▸ Task instructions
In your reply, print every line of the listing exactly and omit all images.

▸ Exercise data

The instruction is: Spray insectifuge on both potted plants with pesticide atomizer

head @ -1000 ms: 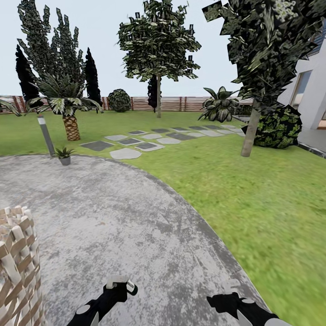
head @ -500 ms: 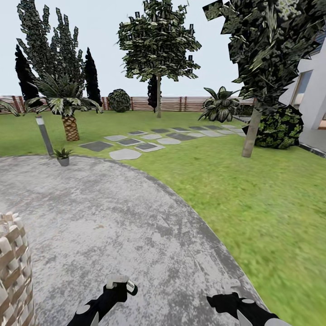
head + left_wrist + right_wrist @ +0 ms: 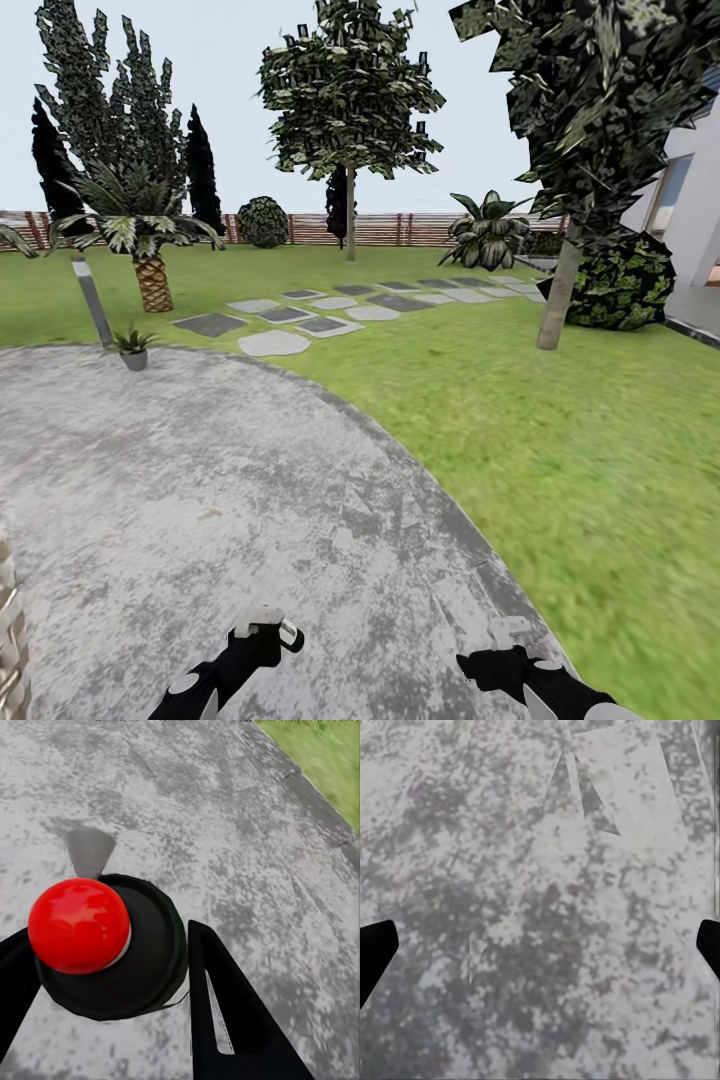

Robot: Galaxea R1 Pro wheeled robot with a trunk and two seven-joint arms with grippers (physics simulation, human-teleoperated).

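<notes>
Fingers of the left gripper [image 3: 105, 975] clamp the dark-green, red-topped pesticide atomizer [image 3: 105, 945]; right gripper [image 3: 540, 945] at five o'clock hangs spread over grey stone patio [image 3: 250, 480].

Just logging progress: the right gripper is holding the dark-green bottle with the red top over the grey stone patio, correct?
Not quite: it is the left gripper that holds the dark-green, red-topped atomizer bottle, as the left wrist view shows. The right gripper is open and empty. Both are over the grey stone patio.
</notes>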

▸ Written response
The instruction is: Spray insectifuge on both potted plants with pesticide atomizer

head @ -1000 ms: 
head @ -500 ms: 
head + left_wrist + right_wrist @ +0 ms: 

Robot: Galaxea R1 Pro wheeled robot with a trunk and two seven-joint arms with grippers (physics simulation, human-teleoperated).

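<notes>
Fingers of the left gripper [image 3: 105, 975] clamp the dark-green, red-topped pesticide atomizer [image 3: 105, 945]; right gripper [image 3: 540, 945] at five o'clock hangs spread over grey stone patio [image 3: 250, 480].

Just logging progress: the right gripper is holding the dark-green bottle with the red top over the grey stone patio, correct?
Not quite: it is the left gripper that holds the dark-green, red-topped atomizer bottle, as the left wrist view shows. The right gripper is open and empty. Both are over the grey stone patio.
</notes>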

Work on this exercise is complete, and nothing remains.